* REQUIRED ACTION
Return each line in the records below that includes "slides".

[Stored items]
________________________________________

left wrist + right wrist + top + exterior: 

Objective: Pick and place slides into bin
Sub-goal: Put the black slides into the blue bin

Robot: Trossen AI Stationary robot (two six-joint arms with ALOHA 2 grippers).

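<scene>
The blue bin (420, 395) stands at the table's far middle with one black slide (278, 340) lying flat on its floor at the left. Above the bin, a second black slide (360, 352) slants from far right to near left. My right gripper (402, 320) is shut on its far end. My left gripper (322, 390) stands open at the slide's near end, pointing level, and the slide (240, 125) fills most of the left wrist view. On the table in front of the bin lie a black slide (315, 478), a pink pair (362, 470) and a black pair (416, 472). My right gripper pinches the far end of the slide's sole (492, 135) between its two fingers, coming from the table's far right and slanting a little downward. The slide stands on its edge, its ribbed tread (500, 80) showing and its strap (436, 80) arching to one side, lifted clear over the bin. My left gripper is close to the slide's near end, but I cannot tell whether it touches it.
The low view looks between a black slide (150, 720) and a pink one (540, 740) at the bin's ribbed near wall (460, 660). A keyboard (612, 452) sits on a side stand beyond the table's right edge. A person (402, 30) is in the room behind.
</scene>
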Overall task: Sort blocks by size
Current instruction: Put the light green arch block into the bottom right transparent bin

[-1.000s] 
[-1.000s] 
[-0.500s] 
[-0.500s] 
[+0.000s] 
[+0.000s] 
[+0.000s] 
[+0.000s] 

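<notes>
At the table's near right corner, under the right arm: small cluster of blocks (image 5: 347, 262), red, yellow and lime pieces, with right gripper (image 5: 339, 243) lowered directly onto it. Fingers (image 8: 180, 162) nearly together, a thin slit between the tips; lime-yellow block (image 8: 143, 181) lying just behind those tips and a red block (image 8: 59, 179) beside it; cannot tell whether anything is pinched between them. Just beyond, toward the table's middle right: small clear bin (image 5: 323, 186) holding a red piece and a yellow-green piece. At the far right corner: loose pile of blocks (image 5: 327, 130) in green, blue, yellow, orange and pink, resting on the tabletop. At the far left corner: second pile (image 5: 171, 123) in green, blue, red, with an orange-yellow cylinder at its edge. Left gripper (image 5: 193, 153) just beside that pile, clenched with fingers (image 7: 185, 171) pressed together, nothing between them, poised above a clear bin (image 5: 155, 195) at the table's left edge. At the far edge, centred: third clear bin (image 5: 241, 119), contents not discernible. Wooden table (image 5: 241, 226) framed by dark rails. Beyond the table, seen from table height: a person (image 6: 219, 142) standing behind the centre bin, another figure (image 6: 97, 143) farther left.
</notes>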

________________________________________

* RESPONSE AREA
Objective: Pick and place slides into bin
Sub-goal: Put the black slides into the blue bin

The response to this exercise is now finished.